-- TASK --
When you reach the line with "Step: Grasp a" in the data below, begin printing lines exactly, and stop once the line with "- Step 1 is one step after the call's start" has been printed.

-- MATERIAL TO PROCESS --
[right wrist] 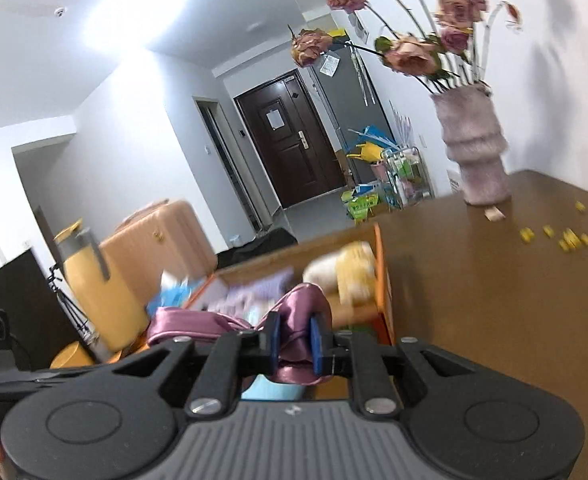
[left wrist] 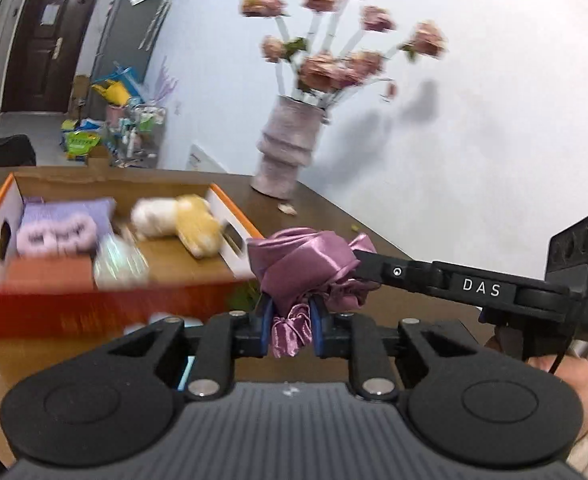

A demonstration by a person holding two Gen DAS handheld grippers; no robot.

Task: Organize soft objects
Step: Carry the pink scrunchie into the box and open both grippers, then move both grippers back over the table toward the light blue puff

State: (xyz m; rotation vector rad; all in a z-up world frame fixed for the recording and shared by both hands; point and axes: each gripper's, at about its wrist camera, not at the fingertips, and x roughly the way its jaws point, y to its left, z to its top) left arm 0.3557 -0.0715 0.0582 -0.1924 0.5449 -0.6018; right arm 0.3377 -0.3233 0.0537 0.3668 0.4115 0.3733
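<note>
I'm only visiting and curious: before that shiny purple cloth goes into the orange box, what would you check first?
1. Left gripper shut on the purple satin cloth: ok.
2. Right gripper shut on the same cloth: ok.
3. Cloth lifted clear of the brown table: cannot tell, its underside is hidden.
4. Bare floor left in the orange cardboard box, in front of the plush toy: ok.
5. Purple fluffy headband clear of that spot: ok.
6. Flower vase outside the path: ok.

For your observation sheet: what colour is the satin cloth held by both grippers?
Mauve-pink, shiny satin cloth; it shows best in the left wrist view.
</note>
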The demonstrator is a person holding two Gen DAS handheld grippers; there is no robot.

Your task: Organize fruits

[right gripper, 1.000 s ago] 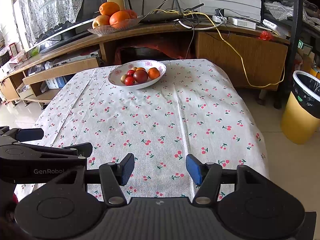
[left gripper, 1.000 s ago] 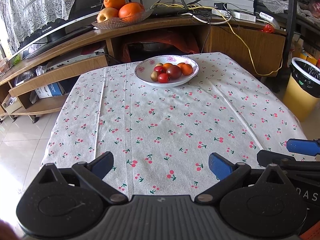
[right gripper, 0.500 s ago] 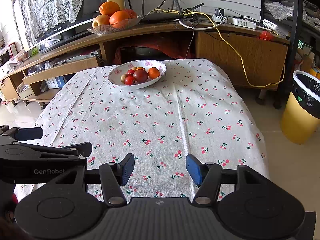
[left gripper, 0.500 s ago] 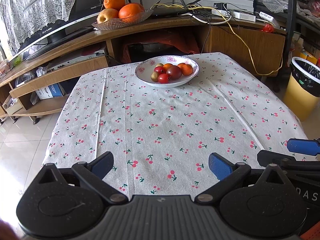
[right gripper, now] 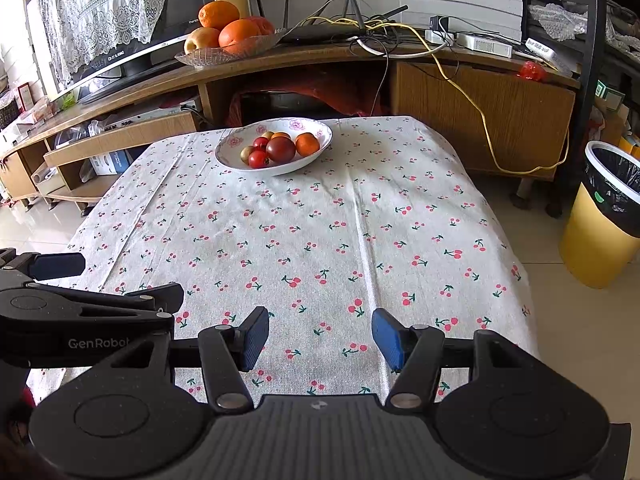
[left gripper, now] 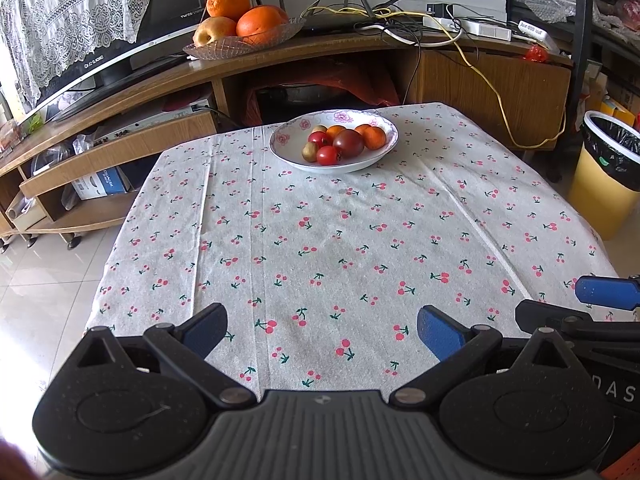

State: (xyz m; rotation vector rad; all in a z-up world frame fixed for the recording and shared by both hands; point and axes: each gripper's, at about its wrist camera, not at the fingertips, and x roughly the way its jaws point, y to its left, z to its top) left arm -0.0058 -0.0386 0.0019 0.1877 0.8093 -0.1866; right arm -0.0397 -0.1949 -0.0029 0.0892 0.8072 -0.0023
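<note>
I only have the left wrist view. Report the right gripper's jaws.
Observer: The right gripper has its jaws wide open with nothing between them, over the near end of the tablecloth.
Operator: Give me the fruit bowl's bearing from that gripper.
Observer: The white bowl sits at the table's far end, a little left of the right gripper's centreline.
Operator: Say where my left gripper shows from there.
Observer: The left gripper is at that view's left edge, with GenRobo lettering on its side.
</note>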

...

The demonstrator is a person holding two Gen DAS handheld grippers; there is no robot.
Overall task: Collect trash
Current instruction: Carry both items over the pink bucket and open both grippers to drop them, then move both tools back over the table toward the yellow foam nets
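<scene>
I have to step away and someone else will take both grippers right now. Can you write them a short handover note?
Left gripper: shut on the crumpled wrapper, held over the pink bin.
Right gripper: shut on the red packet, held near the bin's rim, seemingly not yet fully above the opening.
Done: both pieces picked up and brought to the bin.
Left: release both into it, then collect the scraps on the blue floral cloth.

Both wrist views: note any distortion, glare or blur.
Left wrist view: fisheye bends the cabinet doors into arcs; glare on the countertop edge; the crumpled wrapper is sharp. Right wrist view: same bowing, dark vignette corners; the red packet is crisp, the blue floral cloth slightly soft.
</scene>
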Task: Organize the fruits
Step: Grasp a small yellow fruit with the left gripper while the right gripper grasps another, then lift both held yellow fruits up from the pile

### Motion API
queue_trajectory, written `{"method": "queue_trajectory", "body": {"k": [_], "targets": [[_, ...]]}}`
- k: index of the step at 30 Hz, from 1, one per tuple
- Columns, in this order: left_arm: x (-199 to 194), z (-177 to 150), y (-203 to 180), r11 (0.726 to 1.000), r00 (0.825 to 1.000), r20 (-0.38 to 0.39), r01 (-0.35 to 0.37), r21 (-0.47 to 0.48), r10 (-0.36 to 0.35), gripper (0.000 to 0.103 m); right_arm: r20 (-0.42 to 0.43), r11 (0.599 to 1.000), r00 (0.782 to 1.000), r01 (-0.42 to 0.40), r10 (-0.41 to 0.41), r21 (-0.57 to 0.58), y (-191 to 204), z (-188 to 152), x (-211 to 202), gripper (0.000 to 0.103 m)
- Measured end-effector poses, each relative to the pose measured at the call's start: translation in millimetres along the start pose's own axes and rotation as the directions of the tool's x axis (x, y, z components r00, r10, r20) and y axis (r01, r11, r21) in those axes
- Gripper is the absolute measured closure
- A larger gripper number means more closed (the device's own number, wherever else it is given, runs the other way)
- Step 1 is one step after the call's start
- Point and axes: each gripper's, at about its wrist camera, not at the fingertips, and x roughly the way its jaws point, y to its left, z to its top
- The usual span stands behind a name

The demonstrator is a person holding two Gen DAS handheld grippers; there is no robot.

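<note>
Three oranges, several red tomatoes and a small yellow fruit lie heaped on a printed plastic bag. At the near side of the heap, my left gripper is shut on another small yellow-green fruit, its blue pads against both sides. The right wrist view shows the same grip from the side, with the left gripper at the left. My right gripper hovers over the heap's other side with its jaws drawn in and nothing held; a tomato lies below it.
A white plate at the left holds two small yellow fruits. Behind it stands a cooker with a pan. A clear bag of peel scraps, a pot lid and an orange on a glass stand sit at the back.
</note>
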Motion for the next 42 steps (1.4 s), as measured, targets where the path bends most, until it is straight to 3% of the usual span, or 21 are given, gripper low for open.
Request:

-- TASK OUTPUT --
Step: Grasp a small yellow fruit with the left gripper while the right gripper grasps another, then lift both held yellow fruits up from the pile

### Motion API
queue_trajectory, written `{"method": "queue_trajectory", "body": {"k": [_], "targets": [[_, ...]]}}`
- k: index of the step at 30 Hz, from 1, one per tuple
- Columns, in this order: left_arm: x (-199 to 194), z (-177 to 150), y (-203 to 180), r11 (0.726 to 1.000), r00 (0.825 to 1.000), r20 (-0.38 to 0.39), r01 (-0.35 to 0.37), r21 (-0.47 to 0.48), r10 (-0.36 to 0.35), gripper (0.000 to 0.103 m); right_arm: r20 (-0.42 to 0.43), r11 (0.599 to 1.000), r00 (0.782 to 1.000), r01 (-0.42 to 0.40), r10 (-0.41 to 0.41), r21 (-0.57 to 0.58), y (-191 to 204), z (-188 to 152), x (-211 to 202), gripper (0.000 to 0.103 m)
- Measured end-effector poses, each relative to the pose measured at the call's start: translation in millimetres along the start pose's own axes and rotation as the directions of the tool's x axis (x, y, z components r00, r10, r20) and y axis (r01, r11, r21) in those axes
- Gripper is the absolute measured closure
- A larger gripper number means more closed (the device's own number, wherever else it is given, runs the other way)
- Step 1 is one step after the call's start

No further output is required for this answer.